Exercise details
Where an image appears in the data, omit it and reproduce the rest exactly.

Given information
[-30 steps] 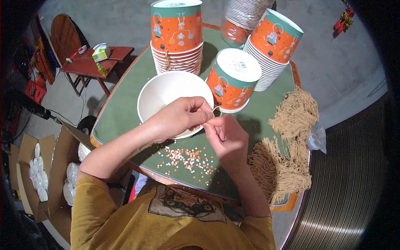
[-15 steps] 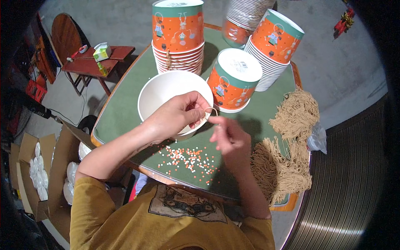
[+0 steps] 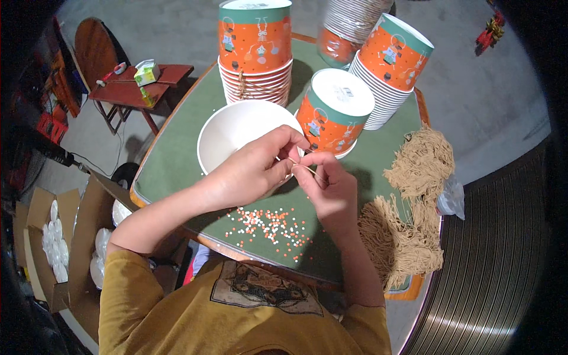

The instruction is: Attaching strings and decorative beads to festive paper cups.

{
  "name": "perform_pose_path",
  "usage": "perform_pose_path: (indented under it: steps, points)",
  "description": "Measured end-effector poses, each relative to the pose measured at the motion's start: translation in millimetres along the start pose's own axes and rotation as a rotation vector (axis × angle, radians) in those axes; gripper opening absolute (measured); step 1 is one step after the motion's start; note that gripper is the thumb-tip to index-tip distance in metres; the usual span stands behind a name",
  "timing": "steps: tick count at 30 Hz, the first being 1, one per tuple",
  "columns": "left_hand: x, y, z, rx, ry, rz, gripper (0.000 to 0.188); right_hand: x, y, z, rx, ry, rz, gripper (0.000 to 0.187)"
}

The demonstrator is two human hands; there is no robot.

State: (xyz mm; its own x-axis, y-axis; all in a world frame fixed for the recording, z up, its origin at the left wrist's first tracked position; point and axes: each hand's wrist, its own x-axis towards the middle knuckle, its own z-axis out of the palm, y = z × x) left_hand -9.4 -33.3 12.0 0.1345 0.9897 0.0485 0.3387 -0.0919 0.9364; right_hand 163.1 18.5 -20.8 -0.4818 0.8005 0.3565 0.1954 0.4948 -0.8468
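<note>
At the right side of an open white paper bucket (image 3: 223,137), my left hand (image 3: 257,168) pinches a thin tan cord (image 3: 312,172) between thumb and fingertips. Pressed close to it, my right hand (image 3: 331,192) grips the same cord with thumb and forefinger. A short length of cord shows across the right fingers; the rest is hidden behind the fingertips. The bucket's mouth faces up, and my left hand covers part of its rim. Just behind my hands an orange and green printed bucket (image 3: 334,112) stands upside down on the green tabletop.
Small orange and white beads (image 3: 269,228) lie scattered in front of the bucket. Bundles of tan cord (image 3: 408,236) cover the table's right edge. Tall bucket stacks (image 3: 254,47) (image 3: 387,65) rise at the back. Open cardboard boxes (image 3: 83,248) stand at the left, near a red bench (image 3: 133,89).
My right hand has moved up and left, bringing its fingertips against the left hand's, and now pinches the cord. The cord's small loop above the fingers is no longer visible.
</note>
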Motion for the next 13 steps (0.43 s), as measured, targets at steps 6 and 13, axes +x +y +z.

Exercise solution
[-30 steps] 
[-15 steps] 
[+0 steps] 

The instruction is: Attaching strings and decorative beads to festive paper cups.

{
  "name": "perform_pose_path",
  "usage": "perform_pose_path: (indented under it: steps, points)",
  "description": "Measured end-effector poses, each relative to the pose measured at the motion's start: translation in millimetres along the start pose's own axes and rotation as a rotation vector (axis × angle, radians) in those axes; gripper opening absolute (measured); step 1 is one step after the motion's start; note that gripper is the thumb-tip to index-tip distance in metres; the usual span stands behind a name",
  "timing": "steps: tick count at 30 Hz, the first being 1, one per tuple",
  "columns": "left_hand: x, y, z, rx, ry, rz, gripper (0.000 to 0.188); right_hand: x, y, z, rx, ry, rz, gripper (0.000 to 0.187)"
}

The demonstrator is two human hands; there is no robot.

State: (xyz mm; its own x-axis, y-axis; all in a world frame fixed for the recording, z up, its origin at the left wrist's first tracked position; point and axes: each hand's wrist, its own x-axis towards the middle knuckle, its own z-axis out of the palm, y = z × x) left_hand -9.4 -33.3 12.0 0.1345 0.9897 0.0485 0.3387 -0.0919 0.9364; right_hand 163.1 18.5 -20.8 -0.4818 0.8005 0.3565 0.1954 0.4948 -0.8468
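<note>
At the right side of an open white paper bucket (image 3: 223,137), my left hand (image 3: 257,168) pinches a thin tan cord (image 3: 312,172) between thumb and fingertips. Pressed close to it, my right hand (image 3: 331,192) grips the same cord with thumb and forefinger. A short length of cord shows across the right fingers; the rest is hidden behind the fingertips. The bucket's mouth faces up, and my left hand covers part of its rim. Just behind my hands an orange and green printed bucket (image 3: 334,112) stands upside down on the green tabletop.
Small orange and white beads (image 3: 269,228) lie scattered in front of the bucket. Bundles of tan cord (image 3: 408,236) cover the table's right edge. Tall bucket stacks (image 3: 254,47) (image 3: 387,65) rise at the back. Open cardboard boxes (image 3: 83,248) stand at the left, near a red bench (image 3: 133,89).
My right hand has moved up and left, bringing its fingertips against the left hand's, and now pinches the cord. The cord's small loop above the fingers is no longer visible.
</note>
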Motion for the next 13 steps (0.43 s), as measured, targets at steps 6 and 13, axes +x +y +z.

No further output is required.